Bob Denny: An excellent dining experience
Published: Tuesday, February 25, 2014 at 5:24 p.m.
Last Modified: Tuesday, February 25, 2014 at 5:24 p.m.
Let’s go back 10,000 years. Your ancestors lived out of tents or huts, or maybe in a cave! In order to survive, they lived together in large families, or with small tribes. During the day, they kept busy hunting, foraging, or making arrowheads, clothes, and stuff. In the evening, they gathered around the hearth, for warmth, rest, a meal, and socializing.
In Western civilization, the tradition has survived for millennia, in the form of “dining.” It’s built into our customs, and even into the structure of our homes. When was the table invented, and why?
Obviously, tables were invented to gather people and seat them face to face, for a reason. Don’t most homes have a dining room, or at least a family room, where families can gather at the end of the day for a meal, and to talk about their day, which strengthens relationships?
Or, is this becoming a “leftover” of the past? Are other inventions slowly taking over the old traditions and replacing them? There was the invention of television, followed quickly with the invention of little individual tables called “TV trays,” that made it possible to dine by yourself, in a chair facing the TV instead of your family across the table? The “TV dinner” made it so you didn’t even have to pass the potato salad, or even talk to each other!
When we lose our traditions, what else are we losing? Do we lose some of the family bonding to the fascination of the TV screen and its exciting programs? That can be hard to compete with! Has the TV just moved in and taken over?

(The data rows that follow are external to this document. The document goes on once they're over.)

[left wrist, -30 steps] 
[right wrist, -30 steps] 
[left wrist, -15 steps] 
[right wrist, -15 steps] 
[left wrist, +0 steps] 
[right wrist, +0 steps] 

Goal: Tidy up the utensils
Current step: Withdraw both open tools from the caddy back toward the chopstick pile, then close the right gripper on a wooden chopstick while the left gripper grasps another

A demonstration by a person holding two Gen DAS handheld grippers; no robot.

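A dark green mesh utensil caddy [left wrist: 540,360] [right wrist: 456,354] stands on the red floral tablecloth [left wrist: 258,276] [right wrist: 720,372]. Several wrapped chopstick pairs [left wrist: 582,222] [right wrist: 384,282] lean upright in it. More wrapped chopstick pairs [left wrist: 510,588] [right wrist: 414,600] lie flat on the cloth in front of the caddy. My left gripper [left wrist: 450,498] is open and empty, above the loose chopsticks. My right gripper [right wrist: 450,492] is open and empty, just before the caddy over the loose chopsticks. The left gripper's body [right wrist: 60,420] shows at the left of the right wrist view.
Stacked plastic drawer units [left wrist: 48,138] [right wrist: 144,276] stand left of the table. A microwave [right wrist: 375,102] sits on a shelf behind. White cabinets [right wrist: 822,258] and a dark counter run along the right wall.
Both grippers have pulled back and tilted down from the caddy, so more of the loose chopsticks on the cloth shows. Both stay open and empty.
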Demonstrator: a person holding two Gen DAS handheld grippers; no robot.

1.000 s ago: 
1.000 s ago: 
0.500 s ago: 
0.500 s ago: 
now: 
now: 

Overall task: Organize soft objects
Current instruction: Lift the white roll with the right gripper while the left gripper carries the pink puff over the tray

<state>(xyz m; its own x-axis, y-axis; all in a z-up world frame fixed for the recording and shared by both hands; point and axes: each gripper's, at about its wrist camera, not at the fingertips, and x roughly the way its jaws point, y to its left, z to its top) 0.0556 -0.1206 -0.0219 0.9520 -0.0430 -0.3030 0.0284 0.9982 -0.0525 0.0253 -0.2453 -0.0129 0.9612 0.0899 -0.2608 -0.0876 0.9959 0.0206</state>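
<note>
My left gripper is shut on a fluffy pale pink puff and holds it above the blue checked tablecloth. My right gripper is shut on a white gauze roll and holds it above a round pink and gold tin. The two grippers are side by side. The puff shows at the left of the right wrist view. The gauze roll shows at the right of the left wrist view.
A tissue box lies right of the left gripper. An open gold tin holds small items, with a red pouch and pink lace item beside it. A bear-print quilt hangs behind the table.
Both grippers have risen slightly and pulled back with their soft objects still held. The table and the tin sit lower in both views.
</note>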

I think we may have lost some of the caring and involvement we had when we shared the conversations, the fun, the troubles of the day, and when we had the chance to learn from and appreciate each other. Is it too late to get it back? Of course not! Our dining habits and traditions changed before, without even us trying!
Whoever you are, or whatever group you’re a part of, dining together can be an enjoyable part of your life. How about some ideas to rekindle this fine old tradition?
· Bring out that old table, and dust it off! If you don’t have a dining table, get one. It costs a few bucks at a yard sale, or you can buy a new dining table set.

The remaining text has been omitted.